(Provided entries Opens)
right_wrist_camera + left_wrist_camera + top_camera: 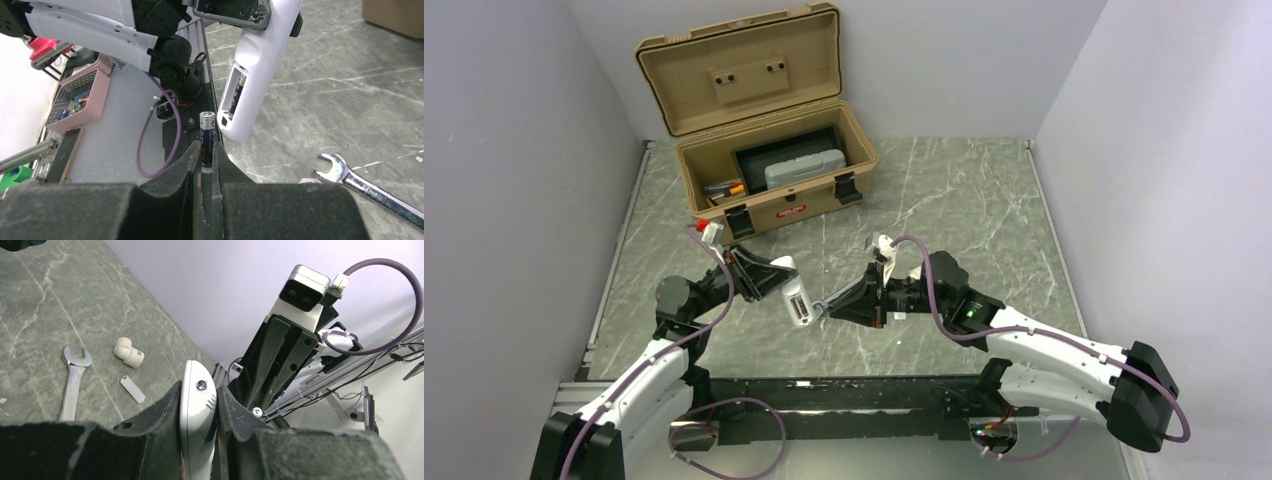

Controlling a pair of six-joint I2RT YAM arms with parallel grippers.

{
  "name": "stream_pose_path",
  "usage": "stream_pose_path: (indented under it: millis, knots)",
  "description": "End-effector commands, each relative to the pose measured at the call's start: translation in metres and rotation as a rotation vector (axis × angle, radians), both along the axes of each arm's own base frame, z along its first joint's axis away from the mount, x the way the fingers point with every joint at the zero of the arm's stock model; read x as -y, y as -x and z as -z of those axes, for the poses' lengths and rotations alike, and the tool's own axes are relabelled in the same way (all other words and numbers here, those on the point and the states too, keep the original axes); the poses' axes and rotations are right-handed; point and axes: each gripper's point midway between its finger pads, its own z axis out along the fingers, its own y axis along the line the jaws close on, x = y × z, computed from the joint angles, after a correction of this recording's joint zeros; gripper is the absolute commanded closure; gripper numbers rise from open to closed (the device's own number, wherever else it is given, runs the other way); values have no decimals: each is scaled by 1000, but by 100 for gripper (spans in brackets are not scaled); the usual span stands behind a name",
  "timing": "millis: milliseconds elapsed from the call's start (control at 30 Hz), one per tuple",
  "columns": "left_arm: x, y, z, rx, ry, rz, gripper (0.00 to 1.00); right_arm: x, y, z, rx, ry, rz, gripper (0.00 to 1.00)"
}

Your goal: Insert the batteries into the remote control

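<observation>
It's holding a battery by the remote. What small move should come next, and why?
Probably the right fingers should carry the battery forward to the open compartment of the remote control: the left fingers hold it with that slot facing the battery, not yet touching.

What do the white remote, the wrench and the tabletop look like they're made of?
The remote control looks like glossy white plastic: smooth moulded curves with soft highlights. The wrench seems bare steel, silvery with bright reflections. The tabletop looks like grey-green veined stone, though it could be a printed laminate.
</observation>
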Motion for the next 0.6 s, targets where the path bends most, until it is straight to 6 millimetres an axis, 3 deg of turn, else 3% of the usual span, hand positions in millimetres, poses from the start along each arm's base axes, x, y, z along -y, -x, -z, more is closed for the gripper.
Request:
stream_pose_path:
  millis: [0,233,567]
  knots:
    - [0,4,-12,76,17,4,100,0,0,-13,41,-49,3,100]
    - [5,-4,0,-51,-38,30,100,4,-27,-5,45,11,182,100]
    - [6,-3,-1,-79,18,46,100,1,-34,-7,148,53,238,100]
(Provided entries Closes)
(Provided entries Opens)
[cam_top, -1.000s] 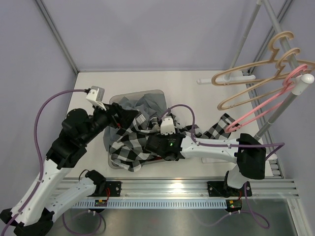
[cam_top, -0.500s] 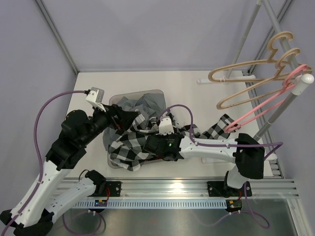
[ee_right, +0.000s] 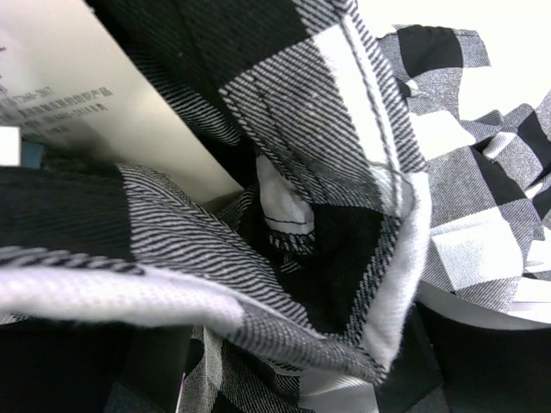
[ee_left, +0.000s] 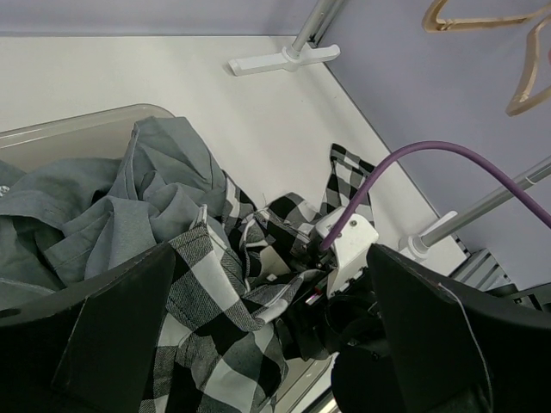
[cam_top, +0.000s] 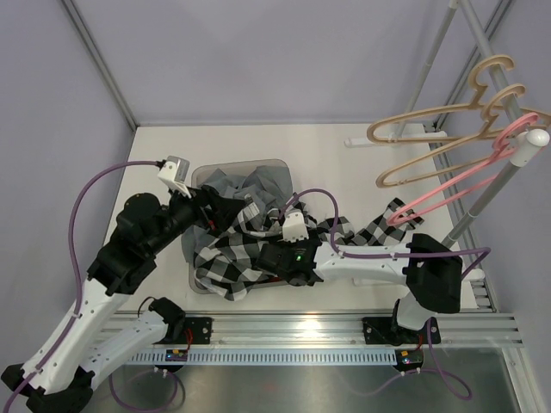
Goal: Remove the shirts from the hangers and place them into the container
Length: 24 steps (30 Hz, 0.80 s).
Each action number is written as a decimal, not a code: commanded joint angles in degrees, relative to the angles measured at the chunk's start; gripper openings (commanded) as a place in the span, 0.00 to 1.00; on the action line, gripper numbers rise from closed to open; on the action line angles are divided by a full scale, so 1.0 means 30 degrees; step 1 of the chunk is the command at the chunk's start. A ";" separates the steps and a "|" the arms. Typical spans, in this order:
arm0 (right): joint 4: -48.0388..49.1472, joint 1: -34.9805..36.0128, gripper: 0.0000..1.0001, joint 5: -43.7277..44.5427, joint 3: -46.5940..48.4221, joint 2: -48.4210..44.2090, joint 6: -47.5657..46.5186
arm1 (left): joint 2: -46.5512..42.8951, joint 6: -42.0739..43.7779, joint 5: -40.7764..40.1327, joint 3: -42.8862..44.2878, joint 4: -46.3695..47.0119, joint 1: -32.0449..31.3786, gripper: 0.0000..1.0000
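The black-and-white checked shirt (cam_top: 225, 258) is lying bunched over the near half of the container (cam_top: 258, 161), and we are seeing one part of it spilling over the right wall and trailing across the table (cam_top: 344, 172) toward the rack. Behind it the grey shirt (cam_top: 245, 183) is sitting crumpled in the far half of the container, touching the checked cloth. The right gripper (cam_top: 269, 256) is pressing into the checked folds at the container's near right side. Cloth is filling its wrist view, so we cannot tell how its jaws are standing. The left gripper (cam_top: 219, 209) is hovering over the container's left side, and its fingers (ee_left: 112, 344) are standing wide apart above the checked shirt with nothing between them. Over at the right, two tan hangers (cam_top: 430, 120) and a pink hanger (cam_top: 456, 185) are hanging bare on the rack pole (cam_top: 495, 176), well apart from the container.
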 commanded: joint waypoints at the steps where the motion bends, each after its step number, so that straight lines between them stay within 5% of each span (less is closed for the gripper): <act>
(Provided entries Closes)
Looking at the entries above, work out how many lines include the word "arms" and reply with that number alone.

2